Each time this happens, I see the reality.  My son cannot fix this. Yes he can change his site but highs will occur for other reasons that he cannot control. Diabetes does not play nice.  It does not show itself to the outside world.  There is no gaping hole in his stomach area to show that his pancreas has failed.  It just quietly impacts his life.  It silently attacks and as parents we must continue to work to train those around our loved ones what these attacks look like and how to handle them.  Until there is a cure, we can only educate and pray for the best.

Wednesday, November 2, 2011

Glucose in the bathroom

November is Diabetes Awareness month.  Many people are wearing blue on Fridays to raise awareness, Facebook pictures are appearing with blue circles posted around them, and others are gearing up for the Big Blue Test

Another awareness initiative that has been suggested was "30 days and 30 wishes".  The idea was to take the 30 days of November and each day publish a diabetes related wish.  The first day, I asked the question of what your wish was for day one on my Diabetes Advocacy Facebook page.  The overwhelming answer was "A Cure!" plain and simple.  That one is a given so my wish was posted in yesterday's post--that my son did not have to worry about his blood sugar before bed or know the danger of going low in his sleep.

Today's wish is that we did not have to have glucose stored all over the house and in our car.  As you can see by today's picture, my son believes in being prepared and recently has begun keeping a tube of glucose gel in the bathroom he uses to get ready for school and shower.  Now I just wish that I knew what in the world possessed him to put a tube there!

Tuesday, November 1, 2011

Another bump in the diabetes learning curve

My son came home from school yesterday and we talked about what he had done during the day.  He told me about having whipped cream thrown at him by little kids and showed me the treats that he had been given.  After our chat, I asked for his meter.  I looked through it and saw that once again he had not bothered to test after his breakfast.  His first test was at lunch time and he was 23 (414). I was not impressed.

"I am guessing that not only did you NOT remember to test, but you also forgot to bolus your breakfast didn't you?"

"Now Mom, would I do that?" He asked innocently as he began scrolling through his pump history.  "There is a bolus here at 7:30.  Oh wait, its just a correction. There doesn't seem to be a breakfast bolus.  Oops."

Once again I reminded him to test AND bolus.  He went off to do his thing and I was left to shake my head.  I felt a little guilty because I knew that I hadn't given him the carb count for his meal that morning but I also know that he is pretty good at knowing it on his own.  End of guilt. He messed up.

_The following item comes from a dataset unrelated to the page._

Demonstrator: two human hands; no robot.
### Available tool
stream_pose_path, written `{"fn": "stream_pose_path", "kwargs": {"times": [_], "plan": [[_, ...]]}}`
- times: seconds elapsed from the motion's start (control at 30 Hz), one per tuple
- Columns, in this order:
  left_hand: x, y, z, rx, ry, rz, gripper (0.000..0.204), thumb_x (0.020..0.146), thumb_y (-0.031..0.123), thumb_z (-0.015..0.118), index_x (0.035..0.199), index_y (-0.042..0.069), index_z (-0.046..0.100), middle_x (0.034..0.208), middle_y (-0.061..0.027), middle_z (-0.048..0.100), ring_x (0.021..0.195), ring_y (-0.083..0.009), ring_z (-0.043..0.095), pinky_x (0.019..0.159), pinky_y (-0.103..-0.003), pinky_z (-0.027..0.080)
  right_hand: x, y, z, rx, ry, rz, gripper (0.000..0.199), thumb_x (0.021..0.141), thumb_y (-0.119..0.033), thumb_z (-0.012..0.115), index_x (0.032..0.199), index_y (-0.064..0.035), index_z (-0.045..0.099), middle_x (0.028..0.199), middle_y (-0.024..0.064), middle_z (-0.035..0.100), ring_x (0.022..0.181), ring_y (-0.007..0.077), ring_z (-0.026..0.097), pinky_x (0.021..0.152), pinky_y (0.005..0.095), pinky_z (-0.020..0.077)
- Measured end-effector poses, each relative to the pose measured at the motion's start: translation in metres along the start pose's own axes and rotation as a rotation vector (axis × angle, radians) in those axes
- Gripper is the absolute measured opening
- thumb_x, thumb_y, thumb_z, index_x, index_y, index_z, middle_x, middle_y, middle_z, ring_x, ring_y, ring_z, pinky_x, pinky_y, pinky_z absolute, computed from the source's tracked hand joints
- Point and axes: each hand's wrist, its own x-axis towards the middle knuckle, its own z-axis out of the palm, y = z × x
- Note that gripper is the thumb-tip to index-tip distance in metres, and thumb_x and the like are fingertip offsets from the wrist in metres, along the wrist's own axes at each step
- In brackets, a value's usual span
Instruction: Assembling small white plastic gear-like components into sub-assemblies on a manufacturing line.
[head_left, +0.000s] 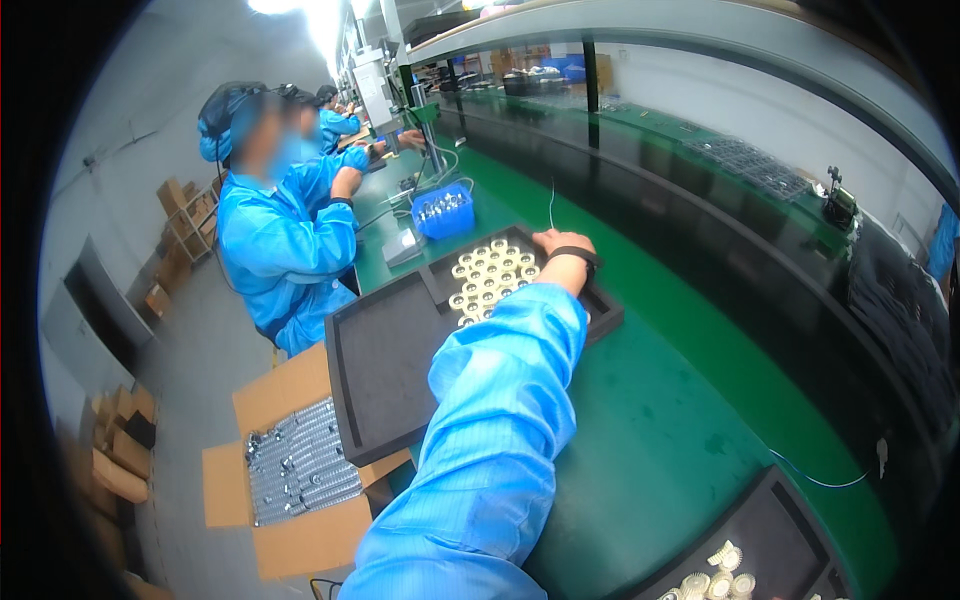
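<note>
My left arm, in a blue sleeve with a dark band at the wrist, reaches up across the middle of the view. My left hand [566, 243] is closed on the far rim of a black tray [385, 365]; its fingers are partly hidden. Rows of round cream parts with dark centres [490, 270] lie in the tray's far section, right by this hand; my sleeve covers some of them. The tray's near-left section shows a bare dark floor. My right hand is out of view.
Under the tray's left side stands an open carton [275, 545] of shiny metal parts. A second black tray [790, 520] with loose cream gears [715, 585] sits lower right on the green table [650, 420]. Beyond are a blue bin [443, 215], a bench press [378, 90] and co-workers in blue [290, 235].
</note>
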Motion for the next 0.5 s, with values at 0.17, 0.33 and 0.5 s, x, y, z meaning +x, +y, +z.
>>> {"fn": "stream_pose_path", "kwargs": {"times": [0.17, 0.33, 0.5], "plan": [[0.016, 0.020, 0.021, 0.005, 0.052, 0.108, 0.043, 0.085, 0.025, 0.057, 0.125, 0.010, 0.059, 0.134, -0.0142, 0.051, 0.125, -0.0379, 0.044, 0.102, -0.056, 0.033, -0.002, 0.003, 0.003, 0.028, -0.005, 0.045, 0.029, 0.093, -0.005, 0.056, 0.121, 0.0028, 0.054, 0.120, 0.0195, 0.053, 0.090, 0.0273, 0.061, 0.074, 0.0331, 0.0504], [0.036, 0.020, 0.033, -0.100, 0.126, 0.098, 0.041, 0.087, 0.023, 0.055, 0.125, 0.007, 0.059, 0.134, -0.0179, 0.050, 0.124, -0.0382, 0.045, 0.095, -0.053, 0.042, -0.006, 0.009, 0.002, 0.050, -0.018, 0.063, 0.030, 0.092, -0.004, 0.057, 0.121, 0.0031, 0.054, 0.119, 0.0196, 0.053, 0.090, 0.0264, 0.061, 0.075, 0.0330, 0.0506], [0.036, 0.014, 0.024, -0.095, -0.017, 0.134, 0.043, 0.087, 0.022, 0.054, 0.125, 0.004, 0.056, 0.130, -0.0189, 0.055, 0.121, -0.0375, 0.052, 0.096, -0.054, 0.042, -0.007, 0.009, 0.002, 0.056, -0.040, 0.080, 0.029, 0.093, -0.005, 0.055, 0.121, 0.0035, 0.054, 0.121, 0.0200, 0.052, 0.092, 0.0271, 0.060, 0.076, 0.0329, 0.0506]]}}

Before I went to bed that evening, I asked him what his bg level was.  I use that number as a gauge of when I should set my internal alarm clock to get up during the night. He said he was 4.1 (73).  I asked him what he was going to do about that. He said that he had had a glucose gel.  I thought that that might have been a bit much since he had eaten a snack not long ago and asked him why the gel?

He replied, "Never drive when you are under five and never sleep if you are under six!"

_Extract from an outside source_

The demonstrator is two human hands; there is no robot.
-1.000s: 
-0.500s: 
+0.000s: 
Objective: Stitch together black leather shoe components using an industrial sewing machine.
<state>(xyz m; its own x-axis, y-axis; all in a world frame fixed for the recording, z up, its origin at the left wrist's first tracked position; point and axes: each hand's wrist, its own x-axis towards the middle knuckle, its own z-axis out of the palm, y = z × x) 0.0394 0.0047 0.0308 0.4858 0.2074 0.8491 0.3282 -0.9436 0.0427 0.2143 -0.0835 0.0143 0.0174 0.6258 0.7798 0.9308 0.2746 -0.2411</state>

Well he could certainly regurgitate the information that I have given him over the years but when would he actually use a bit more of it? I responded, "Great, you can remember the rules but you can't remember to test and bolus in the morning?"

I rolled my eyes and left him to deal with his four (72) while I headed off to read.  The next morning he asked if he had been high the night before. I said that he was.  He said that it had taken him a lot of glucose to move past 4.1 so he was glad to see that at one point the sugar finally kicked in. Poor kid. What a thing to have to worry about before he could think about sleep.

The missed test and bolus in the morning didn't kill him. It could have been worse--he did correct the high before breakfast and did correct before his lunch. We still have a long ways to go but its also good to know that we are making some progress. I still wish however that my son and I did not have to have any of this knowledge--that it was not so important for him to have to learn.